About this exercise: For each entry, output its words exactly and leave any picture behind.

Raw data:
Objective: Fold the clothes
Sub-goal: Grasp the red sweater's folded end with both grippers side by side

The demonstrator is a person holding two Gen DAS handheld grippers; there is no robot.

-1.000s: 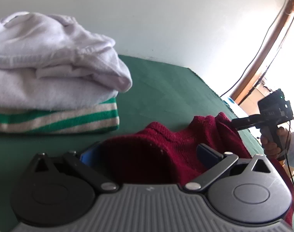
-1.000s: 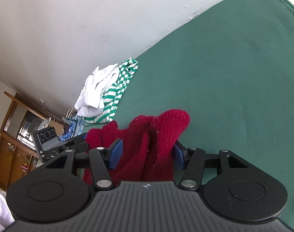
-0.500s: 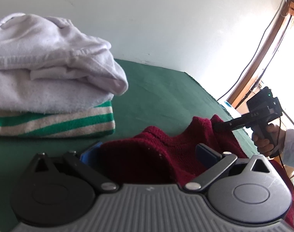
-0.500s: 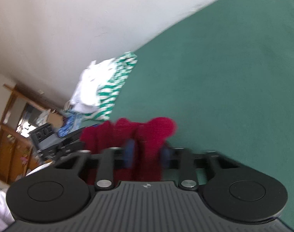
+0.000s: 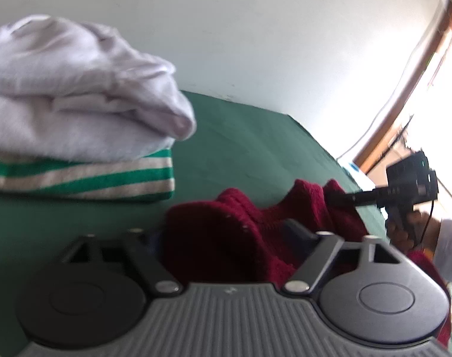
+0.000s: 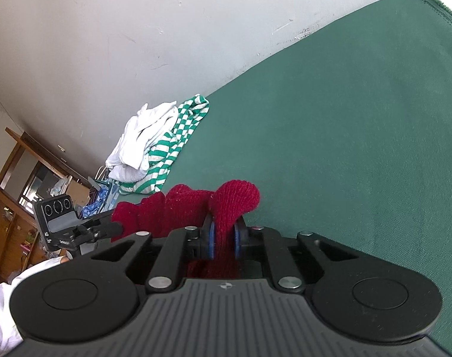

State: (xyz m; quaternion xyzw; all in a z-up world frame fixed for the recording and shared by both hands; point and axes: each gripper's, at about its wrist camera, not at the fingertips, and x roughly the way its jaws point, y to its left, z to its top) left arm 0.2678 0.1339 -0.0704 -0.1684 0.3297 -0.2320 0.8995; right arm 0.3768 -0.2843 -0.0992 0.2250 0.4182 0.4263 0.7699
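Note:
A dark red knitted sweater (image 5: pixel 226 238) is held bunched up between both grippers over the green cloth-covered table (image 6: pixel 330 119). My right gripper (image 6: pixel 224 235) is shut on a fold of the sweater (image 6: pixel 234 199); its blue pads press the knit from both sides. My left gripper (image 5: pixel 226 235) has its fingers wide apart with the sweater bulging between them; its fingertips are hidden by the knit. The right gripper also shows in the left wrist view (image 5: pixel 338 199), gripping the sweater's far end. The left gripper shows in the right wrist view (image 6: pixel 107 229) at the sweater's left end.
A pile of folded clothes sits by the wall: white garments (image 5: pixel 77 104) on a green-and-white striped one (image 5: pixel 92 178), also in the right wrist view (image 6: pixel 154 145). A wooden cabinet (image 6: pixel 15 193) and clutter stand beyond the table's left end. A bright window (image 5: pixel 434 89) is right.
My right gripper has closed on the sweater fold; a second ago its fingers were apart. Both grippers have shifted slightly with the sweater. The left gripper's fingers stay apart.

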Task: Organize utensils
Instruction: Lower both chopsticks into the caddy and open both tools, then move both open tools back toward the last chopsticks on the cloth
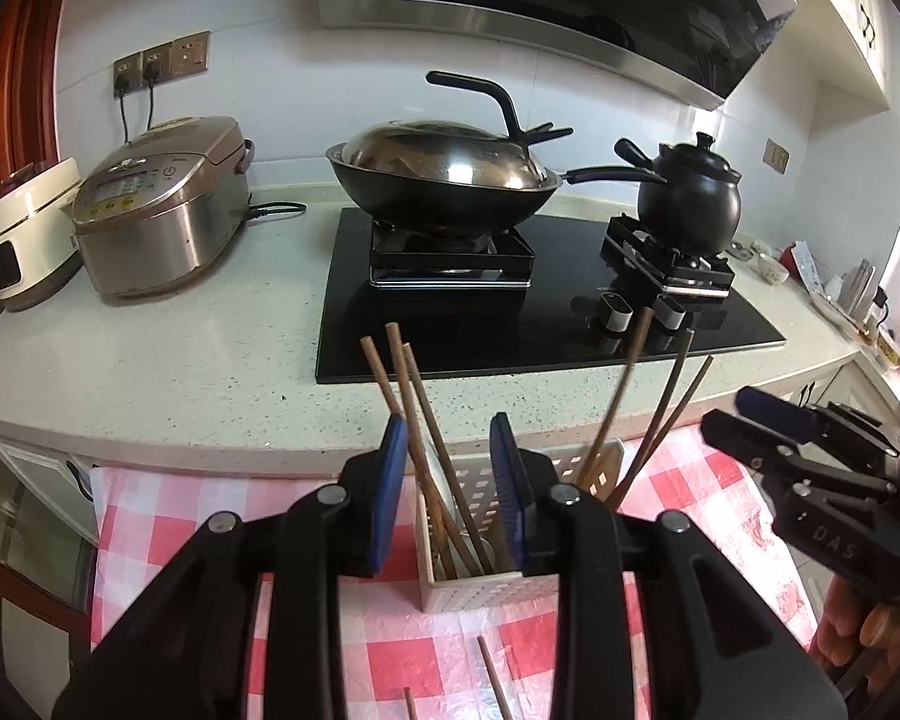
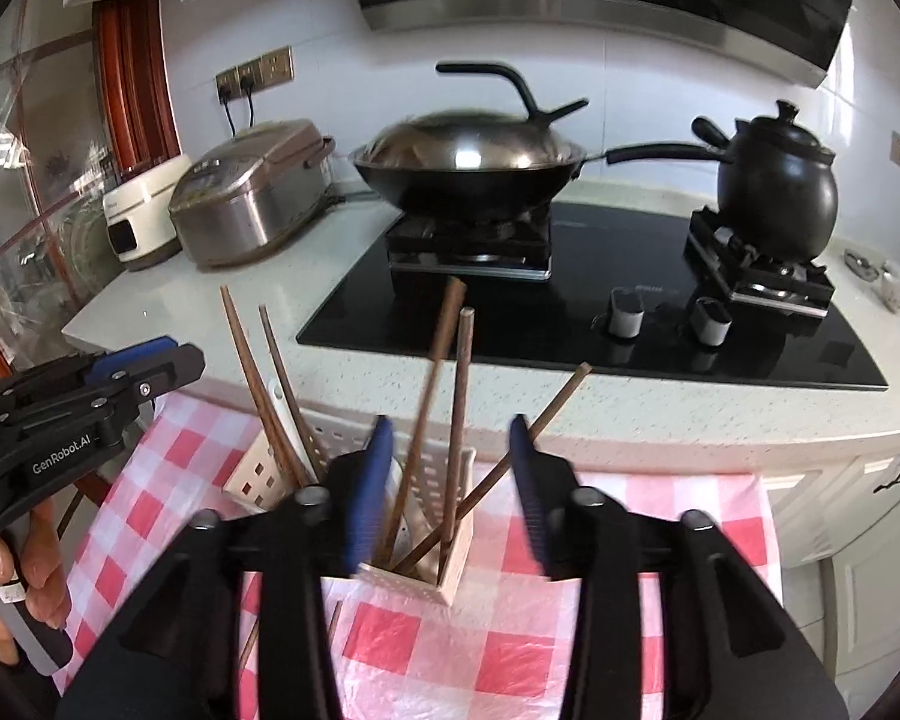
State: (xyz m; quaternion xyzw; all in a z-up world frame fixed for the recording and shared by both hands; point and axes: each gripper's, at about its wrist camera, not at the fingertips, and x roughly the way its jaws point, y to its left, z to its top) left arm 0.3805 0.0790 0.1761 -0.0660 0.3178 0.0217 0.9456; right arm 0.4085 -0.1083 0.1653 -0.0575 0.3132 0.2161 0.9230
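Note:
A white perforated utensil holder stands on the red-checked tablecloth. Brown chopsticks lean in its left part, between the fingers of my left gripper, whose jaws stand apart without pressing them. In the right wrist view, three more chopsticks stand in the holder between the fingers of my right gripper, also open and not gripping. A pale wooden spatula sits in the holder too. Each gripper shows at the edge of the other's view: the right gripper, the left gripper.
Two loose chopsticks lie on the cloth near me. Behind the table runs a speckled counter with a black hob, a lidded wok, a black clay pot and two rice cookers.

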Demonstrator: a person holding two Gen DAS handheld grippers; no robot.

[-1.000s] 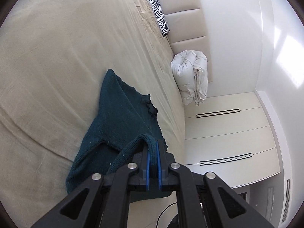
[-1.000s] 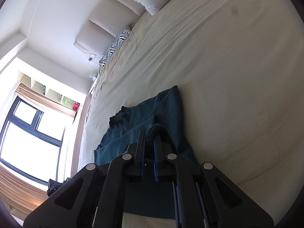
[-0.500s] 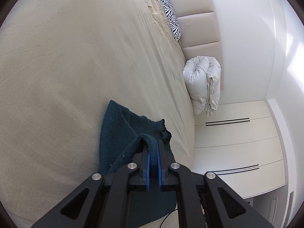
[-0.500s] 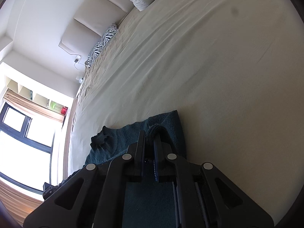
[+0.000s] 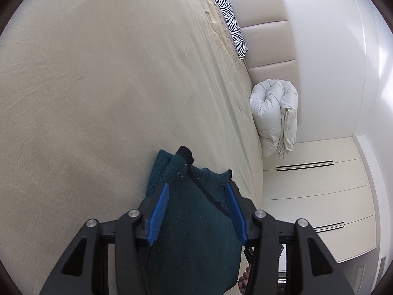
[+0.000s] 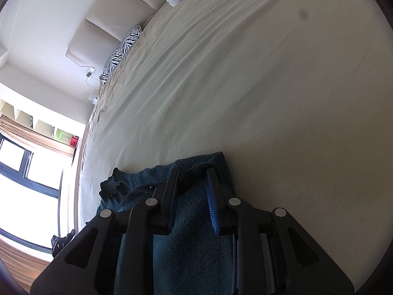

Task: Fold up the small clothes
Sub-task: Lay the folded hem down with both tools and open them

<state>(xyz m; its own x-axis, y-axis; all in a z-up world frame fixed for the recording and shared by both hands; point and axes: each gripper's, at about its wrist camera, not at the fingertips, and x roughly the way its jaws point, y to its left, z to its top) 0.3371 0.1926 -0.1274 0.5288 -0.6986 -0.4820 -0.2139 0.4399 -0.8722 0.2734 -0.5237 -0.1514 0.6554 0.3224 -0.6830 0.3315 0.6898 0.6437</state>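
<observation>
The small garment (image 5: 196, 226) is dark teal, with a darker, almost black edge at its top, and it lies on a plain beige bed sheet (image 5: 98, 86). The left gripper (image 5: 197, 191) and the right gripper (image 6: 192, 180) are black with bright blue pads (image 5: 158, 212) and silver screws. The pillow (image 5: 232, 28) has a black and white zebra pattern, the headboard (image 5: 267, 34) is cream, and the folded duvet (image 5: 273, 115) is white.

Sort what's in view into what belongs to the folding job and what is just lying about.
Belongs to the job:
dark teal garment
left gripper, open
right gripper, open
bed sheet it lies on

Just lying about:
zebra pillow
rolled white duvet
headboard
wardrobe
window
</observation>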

Answer for this exercise:
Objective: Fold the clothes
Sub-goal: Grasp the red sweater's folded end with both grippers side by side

The demonstrator is a person holding two Gen DAS handheld grippers; there is no robot.

-1.000s: 
-1.000s: 
-0.500s: 
-0.500s: 
+0.000s: 
+0.000s: 

State: (xyz m; quaternion xyzw; all in a z-up world frame fixed for the recording and shared by both hands; point and axes: each gripper's, at about its wrist camera, not at the fingertips, and x roughly the way its jaws point, y to its left, z to its top) left arm 0.2678 0.1339 -0.0704 -0.1684 0.3297 -0.2320 0.8995; right arm 0.3768 -0.2843 -0.0992 0.2250 0.4182 0.4263 0.7699
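Note:
A dark red knitted sweater (image 5: pixel 226 238) is held bunched up between both grippers over the green cloth-covered table (image 6: pixel 330 119). My right gripper (image 6: pixel 224 235) is shut on a fold of the sweater (image 6: pixel 234 199); its blue pads press the knit from both sides. My left gripper (image 5: pixel 226 235) has its fingers wide apart with the sweater bulging between them; its fingertips are hidden by the knit. The right gripper also shows in the left wrist view (image 5: pixel 338 199), gripping the sweater's far end. The left gripper shows in the right wrist view (image 6: pixel 107 229) at the sweater's left end.
A pile of folded clothes sits by the wall: white garments (image 5: pixel 77 104) on a green-and-white striped one (image 5: pixel 92 178), also in the right wrist view (image 6: pixel 154 145). A wooden cabinet (image 6: pixel 15 193) and clutter stand beyond the table's left end. A bright window (image 5: pixel 434 89) is right.
My right gripper has closed on the sweater fold; a second ago its fingers were apart. Both grippers have shifted slightly with the sweater. The left gripper's fingers stay apart.
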
Task: Organize utensils
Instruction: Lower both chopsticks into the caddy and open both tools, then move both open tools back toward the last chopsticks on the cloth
State: (xyz m; quaternion xyzw; all in a z-up world frame fixed for the recording and shared by both hands; point and axes: each gripper's, at about its wrist camera, not at the fingertips, and x roughly the way its jaws point, y to its left, z to its top) left arm 0.3805 0.0790 0.1761 -0.0660 0.3178 0.0217 0.9456; right arm 0.4085 -0.1083 0.1653 -0.0575 0.3132 0.2161 0.9230
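Note:
A white perforated utensil holder stands on the red-checked tablecloth. Brown chopsticks lean in its left part, between the fingers of my left gripper, whose jaws stand apart without pressing them. In the right wrist view, three more chopsticks stand in the holder between the fingers of my right gripper, also open and not gripping. A pale wooden spatula sits in the holder too. Each gripper shows at the edge of the other's view: the right gripper, the left gripper.
Two loose chopsticks lie on the cloth near me. Behind the table runs a speckled counter with a black hob, a lidded wok, a black clay pot and two rice cookers.
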
Demonstrator: a person holding two Gen DAS handheld grippers; no robot.

[-1.000s] 
[-1.000s] 
[-0.500s] 
[-0.500s] 
[+0.000s] 
[+0.000s] 

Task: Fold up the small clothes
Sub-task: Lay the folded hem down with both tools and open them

<state>(xyz m; its own x-axis, y-axis; all in a z-up world frame fixed for the recording and shared by both hands; point and axes: each gripper's, at about its wrist camera, not at the fingertips, and x roughly the way its jaws point, y to its left, z to its top) 0.3371 0.1926 -0.1274 0.5288 -0.6986 -0.4820 -0.2139 0.4399 -0.8722 0.2734 -0.5237 -0.1514 0.6554 0.3224 -0.6830 0.3315 0.6898 0.6437</state>
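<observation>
The small garment (image 5: 196, 226) is dark teal, with a darker, almost black edge at its top, and it lies on a plain beige bed sheet (image 5: 98, 86). The left gripper (image 5: 197, 191) and the right gripper (image 6: 192, 180) are black with bright blue pads (image 5: 158, 212) and silver screws. The pillow (image 5: 232, 28) has a black and white zebra pattern, the headboard (image 5: 267, 34) is cream, and the folded duvet (image 5: 273, 115) is white.

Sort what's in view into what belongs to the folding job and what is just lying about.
Belongs to the job:
dark teal garment
left gripper, open
right gripper, open
bed sheet it lies on

Just lying about:
zebra pillow
rolled white duvet
headboard
wardrobe
window
</observation>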

No further output will be produced for this exercise.